Он обнимает меня, словно для того, чтобы согреть, но я понимаю, что не только для этого. А в это время Марконов в далекой Испании целует свою «смешную» девицу, и мысль об этом меня убивает.
— Что в нем такого? Чем он так зацепил тебя?
— Не знаю. Просто он такой, какой есть, и мне этого достаточно.
— И сейчас он сказал тебе, что нашел себе подружку?
— Ну, мы же друзья…
— А ты не подумала о том, что он прекрасно понимает, что ты к нему чувствуешь, но тем не менее сказал тебе о другой женщине? Зачем?
— Какая разница, Валера. Главное, что она есть у него, эта другая женщина. Хотя почему — другая? Просто — есть женщина, я-то его женщиной не была никогда. Не хочу об этом говорить, извини.
— Ладно, — он отстраняет меня и смотрит мне в лицо. — Будем считать, что твое свидание с бездной состоялось, и вы разошлись без взаимных претензий. Едем домой, ты озябла.
— Ага, едем. Как там дети, интересно?
— Стали немного взрослее. Оль, перестань квохтать над ними, парни выросли.
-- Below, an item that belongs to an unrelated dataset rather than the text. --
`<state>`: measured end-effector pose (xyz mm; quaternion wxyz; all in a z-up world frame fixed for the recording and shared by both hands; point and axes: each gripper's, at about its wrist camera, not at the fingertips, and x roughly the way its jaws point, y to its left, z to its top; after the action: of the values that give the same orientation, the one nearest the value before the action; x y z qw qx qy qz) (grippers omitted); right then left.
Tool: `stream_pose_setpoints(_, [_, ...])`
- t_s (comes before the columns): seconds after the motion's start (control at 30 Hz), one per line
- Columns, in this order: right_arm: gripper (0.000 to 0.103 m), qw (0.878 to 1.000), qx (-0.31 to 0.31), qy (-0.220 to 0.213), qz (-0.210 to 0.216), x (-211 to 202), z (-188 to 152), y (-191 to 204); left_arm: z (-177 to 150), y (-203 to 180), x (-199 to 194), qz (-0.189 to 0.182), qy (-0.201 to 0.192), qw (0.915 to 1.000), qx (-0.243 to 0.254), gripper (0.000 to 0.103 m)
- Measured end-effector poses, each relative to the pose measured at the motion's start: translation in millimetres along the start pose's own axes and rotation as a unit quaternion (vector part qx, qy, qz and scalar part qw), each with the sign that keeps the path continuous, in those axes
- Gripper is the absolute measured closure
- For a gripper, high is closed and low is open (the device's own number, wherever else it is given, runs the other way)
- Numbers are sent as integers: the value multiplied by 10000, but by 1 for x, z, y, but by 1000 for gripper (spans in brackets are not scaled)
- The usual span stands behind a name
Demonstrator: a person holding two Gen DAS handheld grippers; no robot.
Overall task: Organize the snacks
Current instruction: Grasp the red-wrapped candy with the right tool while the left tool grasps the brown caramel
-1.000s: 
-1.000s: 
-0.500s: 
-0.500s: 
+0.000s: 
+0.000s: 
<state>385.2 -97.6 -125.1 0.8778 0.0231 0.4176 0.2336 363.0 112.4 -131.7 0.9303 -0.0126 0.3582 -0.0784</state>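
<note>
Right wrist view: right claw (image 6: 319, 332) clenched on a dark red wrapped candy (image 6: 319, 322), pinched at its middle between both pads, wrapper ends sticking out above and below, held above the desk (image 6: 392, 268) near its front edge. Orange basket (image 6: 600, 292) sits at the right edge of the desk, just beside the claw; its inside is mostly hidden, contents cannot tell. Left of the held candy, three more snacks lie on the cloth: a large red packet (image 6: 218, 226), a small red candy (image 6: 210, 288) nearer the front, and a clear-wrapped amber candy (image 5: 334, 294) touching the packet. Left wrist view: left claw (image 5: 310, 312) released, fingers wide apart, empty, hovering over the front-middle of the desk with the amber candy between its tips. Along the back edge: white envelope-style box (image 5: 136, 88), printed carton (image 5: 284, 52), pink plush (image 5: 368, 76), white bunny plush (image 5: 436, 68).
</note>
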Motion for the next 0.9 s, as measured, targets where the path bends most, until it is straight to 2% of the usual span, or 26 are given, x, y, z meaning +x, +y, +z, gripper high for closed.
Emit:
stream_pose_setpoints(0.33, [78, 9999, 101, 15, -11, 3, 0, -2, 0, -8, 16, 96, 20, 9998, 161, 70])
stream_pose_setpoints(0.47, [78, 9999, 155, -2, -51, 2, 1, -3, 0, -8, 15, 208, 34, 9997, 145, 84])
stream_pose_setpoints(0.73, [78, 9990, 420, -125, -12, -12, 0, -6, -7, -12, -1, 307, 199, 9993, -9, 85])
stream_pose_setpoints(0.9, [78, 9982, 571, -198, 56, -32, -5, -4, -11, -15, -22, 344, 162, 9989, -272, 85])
— Они — это все, что у меня есть. Поехали, здесь холодно, и я устала.
Машина у него просторная и мощная, мне нравятся такие машины. У Марконова тоже большой внедорожник, и его руки на руле… Все, я не хочу больше думать о Марконове, это невыносимо — постоянно представлять, как он занимается любовью с какой-то чужой девицей, и особенно невыносима мысль о том, что он ее целует. Почему-то мне особенно ужасно это осознавать. Потому что секс — это секс, а вот поцелуй — это нежность, страсть, это очень интимная и очень личная штука, и думать о том, что Марконов целует эту его «смешную», — невыносимо.
— Послезавтра я улетаю в Лос-Анджелес, оттуда — на Мацатлан.
— Ага.
— Я могу пробить тебе приглашение, прилетай туда.
— Зачем?
— Ну, да. Конечно.
— Я не понимаю сути претензий.
— Куда уж тебе… Оль, ты взрослая, очень неглупая женщина. И я практически открытым текстом говорю: я хочу быть с тобой. Хочу отношений, хочу… ну, всего, что прилагается. Я отдаю себе отчет в том, что ты любишь какого-то левого мужика — неважно, за что, и неважно, насколько сильно, все поправимо, учитывая, что отношений у вас нет и не было. Я предлагаю тебе попробовать — не выйдет, значит, не выйдет, но попробовать-то можно? Что ты теряешь?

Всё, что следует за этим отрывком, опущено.